Our program is interprofessional, and we have students representing at least 10 disciplines so far (nursing, nutrition, medicine, pharmacy, health education, exercise physiology, physical therapy, dental hygiene, psychology, and optometry). Students love that feature of the program, because they learn together and from each other in our discussion-based courses. Because our courses are interactive, students have said they got to know their classmates better than they would if they were on campus. Students feel they develop life-long friendships and colleague networks. Graduates have passed the CDE and BC-ADM exams; some have gone on for further advanced degrees; some have taken on leadership roles in their workplace (or new workplaces); some have gotten the opportunity to work on major diabetes projects; and some have started working in diabetes education, which was a long-time dream.

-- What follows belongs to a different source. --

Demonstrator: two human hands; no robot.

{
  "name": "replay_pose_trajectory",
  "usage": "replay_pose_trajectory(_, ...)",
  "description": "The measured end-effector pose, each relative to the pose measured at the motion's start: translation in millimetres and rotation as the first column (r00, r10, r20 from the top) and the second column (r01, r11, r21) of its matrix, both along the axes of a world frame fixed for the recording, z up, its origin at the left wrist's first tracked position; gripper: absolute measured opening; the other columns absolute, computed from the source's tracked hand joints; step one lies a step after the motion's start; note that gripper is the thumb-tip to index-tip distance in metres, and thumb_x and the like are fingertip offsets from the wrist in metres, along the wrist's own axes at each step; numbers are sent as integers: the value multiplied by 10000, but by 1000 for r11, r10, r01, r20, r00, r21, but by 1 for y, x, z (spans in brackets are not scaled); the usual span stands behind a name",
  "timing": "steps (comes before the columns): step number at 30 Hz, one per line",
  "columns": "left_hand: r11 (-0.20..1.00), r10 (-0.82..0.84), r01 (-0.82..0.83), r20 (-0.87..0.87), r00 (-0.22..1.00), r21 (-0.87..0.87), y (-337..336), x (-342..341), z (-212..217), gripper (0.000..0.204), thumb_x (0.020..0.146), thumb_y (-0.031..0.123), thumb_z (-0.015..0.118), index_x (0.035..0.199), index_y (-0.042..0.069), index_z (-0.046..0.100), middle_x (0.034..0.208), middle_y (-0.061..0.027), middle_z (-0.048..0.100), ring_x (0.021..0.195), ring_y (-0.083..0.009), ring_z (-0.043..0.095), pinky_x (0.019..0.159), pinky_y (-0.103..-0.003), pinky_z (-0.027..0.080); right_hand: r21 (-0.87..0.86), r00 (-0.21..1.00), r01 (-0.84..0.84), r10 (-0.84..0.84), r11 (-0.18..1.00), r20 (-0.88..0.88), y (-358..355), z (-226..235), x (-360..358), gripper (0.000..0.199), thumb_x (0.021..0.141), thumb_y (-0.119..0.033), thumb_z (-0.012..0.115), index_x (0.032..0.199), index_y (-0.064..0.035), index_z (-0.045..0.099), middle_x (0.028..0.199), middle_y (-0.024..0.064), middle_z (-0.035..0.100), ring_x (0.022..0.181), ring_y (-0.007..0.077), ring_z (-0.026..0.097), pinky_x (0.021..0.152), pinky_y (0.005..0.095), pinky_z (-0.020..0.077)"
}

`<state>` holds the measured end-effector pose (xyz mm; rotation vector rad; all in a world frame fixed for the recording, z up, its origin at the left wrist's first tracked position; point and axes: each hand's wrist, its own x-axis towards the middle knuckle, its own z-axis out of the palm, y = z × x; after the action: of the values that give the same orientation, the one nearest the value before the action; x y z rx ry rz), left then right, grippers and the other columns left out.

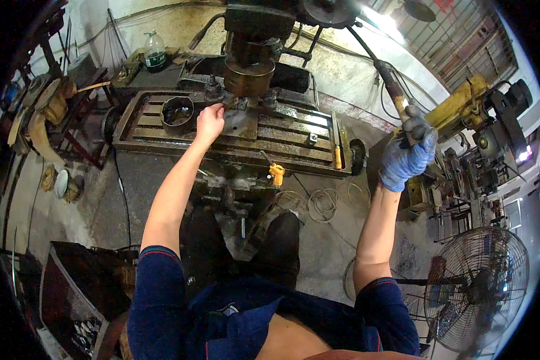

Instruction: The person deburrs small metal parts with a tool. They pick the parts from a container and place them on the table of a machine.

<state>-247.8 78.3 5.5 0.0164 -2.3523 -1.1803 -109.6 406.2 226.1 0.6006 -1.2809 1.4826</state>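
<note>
One round metal pot (180, 128) stands on the slotted machine table (294, 129), its dark contents unidentifiable; one clear bottle (155, 53), green below, stands behind. The gloved right hand (407, 157) is closed around one long lever (391, 83), right of the spindle head (249, 78). The bare left hand (210, 123), fingers curled, lies between pot and spindle head; whether it pinches anything cannot be told. One bin (72, 283), lower left, holds metal pieces too indistinct to count.
</note>
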Motion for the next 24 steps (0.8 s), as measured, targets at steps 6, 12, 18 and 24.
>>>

5. What do you think the future of diabetes self-management education and support is?

We need diabetes educators who are prepared at the graduate level to lead and grow the specialty. These leaders will help recruit more diabetes educators, increase referral rates for diabetes education, and make sure that diabetes education is a covered benefit. They will develop programs and delivery methods that are timely, relevant, and put the person with diabetes first.

6. How will we know we are doing a good job as a profession?

We will know we are doing a good job when diabetes education is a household word and all people with diabetes are receiving this valuable service – when people with diabetes are not just asking to receive diabetes education, but demanding it.